(REQUIRED WORK)
Your task is to extract every line from the material below exactly.

--- INFORMATION SHOWN Enclosed Below ---

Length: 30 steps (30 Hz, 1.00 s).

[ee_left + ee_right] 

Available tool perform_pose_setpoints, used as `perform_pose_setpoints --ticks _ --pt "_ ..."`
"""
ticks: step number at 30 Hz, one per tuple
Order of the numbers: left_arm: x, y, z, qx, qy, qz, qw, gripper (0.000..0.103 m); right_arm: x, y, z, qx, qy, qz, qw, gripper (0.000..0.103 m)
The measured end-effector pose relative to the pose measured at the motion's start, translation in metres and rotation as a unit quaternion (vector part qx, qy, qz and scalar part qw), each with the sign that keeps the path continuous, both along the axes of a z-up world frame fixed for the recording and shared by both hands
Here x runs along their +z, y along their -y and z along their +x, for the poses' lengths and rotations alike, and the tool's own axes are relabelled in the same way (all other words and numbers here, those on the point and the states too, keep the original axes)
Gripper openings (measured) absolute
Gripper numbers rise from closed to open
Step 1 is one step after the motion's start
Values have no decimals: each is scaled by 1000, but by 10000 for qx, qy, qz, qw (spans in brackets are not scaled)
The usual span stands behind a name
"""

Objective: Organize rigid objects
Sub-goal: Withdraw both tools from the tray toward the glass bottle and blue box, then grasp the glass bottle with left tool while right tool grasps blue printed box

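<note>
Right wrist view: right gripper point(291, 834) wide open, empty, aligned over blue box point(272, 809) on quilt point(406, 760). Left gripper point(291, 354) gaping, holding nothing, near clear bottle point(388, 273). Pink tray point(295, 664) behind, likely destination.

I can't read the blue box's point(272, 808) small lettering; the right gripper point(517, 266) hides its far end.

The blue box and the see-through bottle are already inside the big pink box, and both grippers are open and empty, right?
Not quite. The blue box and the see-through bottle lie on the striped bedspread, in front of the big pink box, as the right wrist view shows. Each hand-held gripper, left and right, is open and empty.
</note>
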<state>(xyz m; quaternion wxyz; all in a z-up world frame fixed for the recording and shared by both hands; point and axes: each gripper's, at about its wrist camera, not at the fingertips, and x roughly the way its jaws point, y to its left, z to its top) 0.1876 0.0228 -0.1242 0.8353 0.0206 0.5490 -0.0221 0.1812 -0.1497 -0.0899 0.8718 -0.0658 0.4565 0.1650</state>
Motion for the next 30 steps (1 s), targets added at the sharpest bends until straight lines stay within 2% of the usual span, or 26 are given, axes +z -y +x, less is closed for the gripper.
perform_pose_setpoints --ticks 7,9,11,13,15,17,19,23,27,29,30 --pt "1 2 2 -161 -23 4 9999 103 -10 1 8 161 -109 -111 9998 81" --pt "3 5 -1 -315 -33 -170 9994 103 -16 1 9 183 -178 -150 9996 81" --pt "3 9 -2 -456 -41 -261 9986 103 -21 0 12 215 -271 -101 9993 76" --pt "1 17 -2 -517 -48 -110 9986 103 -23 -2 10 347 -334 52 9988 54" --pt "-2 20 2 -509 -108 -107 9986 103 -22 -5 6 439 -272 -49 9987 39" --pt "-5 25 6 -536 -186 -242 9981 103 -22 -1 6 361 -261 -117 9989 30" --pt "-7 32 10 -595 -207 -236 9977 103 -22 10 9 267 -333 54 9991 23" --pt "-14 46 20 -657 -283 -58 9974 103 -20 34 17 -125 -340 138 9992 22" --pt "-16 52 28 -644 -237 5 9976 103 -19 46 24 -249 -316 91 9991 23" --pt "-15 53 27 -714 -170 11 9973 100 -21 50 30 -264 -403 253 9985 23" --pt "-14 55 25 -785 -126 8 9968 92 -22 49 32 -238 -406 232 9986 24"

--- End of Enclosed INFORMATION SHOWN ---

(THE COMPLETED TASK)
Length: 30 steps (30 Hz, 1.00 s).

[ee_left + ee_right] 

Available tool perform_pose_setpoints, used as `perform_pose_setpoints --ticks _ --pt "_ ..."`
"""
ticks: step number at 30 Hz, one per tuple
Order of the numbers: left_arm: x, y, z, qx, qy, qz, qw, gripper (0.000..0.103 m); right_arm: x, y, z, qx, qy, qz, qw, gripper (0.000..0.103 m)
The measured end-effector pose relative to the pose measured at the motion's start, translation in metres and rotation as a unit quaternion (vector part qx, qy, qz and scalar part qw), each with the sign that keeps the path continuous, both along the axes of a z-up world frame fixed for the recording and shared by both hands
Here x runs along their +z, y along their -y and z along their +x, for the poses' lengths and rotations alike, and the tool's own axes are relabelled in the same way (all other words and numbers here, those on the point and the states too, keep the original axes)
Gripper openings (measured) absolute
Gripper numbers rise from closed to open
Step 1 is one step after the motion's start
Values have no decimals: each is scaled by 1000, but by 10000 for qx, qy, qz, qw (spans in brackets are not scaled)
The usual span stands behind a name
"""

Objective: Organize rigid objects
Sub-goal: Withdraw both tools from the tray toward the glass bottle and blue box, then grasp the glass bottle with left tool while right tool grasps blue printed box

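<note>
Right wrist view: right gripper point(291, 834) wide open, empty, aligned over blue box point(272, 809) on quilt point(406, 760). Left gripper point(291, 354) gaping, holding nothing, near clear bottle point(388, 273). Pink tray point(295, 664) behind, likely destination.

I can't read the blue box's point(272, 808) small lettering; the right gripper point(517, 266) hides its far end.

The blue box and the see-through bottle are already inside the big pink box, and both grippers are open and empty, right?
Not quite. The blue box and the see-through bottle lie on the striped bedspread, in front of the big pink box, as the right wrist view shows. Each hand-held gripper, left and right, is open and empty.
</note>
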<state>(xyz m; quaternion wxyz; all in a z-up world frame fixed for the recording and shared by both hands; point and axes: each gripper's, at about its wrist camera, not at the fingertips, and x roughly the way its jaws point, y to its left, z to its top) 0.1876 0.0228 -0.1242 0.8353 0.0206 0.5490 -0.0221 0.1812 -0.1497 -0.0899 0.8718 -0.0658 0.4565 0.1650</state>
Motion for the next 30 steps (1 s), targets added at the sharpest bends until straight lines stay within 2% of the usual span, or 26 are given, axes +z -y +x, less is closed for the gripper.
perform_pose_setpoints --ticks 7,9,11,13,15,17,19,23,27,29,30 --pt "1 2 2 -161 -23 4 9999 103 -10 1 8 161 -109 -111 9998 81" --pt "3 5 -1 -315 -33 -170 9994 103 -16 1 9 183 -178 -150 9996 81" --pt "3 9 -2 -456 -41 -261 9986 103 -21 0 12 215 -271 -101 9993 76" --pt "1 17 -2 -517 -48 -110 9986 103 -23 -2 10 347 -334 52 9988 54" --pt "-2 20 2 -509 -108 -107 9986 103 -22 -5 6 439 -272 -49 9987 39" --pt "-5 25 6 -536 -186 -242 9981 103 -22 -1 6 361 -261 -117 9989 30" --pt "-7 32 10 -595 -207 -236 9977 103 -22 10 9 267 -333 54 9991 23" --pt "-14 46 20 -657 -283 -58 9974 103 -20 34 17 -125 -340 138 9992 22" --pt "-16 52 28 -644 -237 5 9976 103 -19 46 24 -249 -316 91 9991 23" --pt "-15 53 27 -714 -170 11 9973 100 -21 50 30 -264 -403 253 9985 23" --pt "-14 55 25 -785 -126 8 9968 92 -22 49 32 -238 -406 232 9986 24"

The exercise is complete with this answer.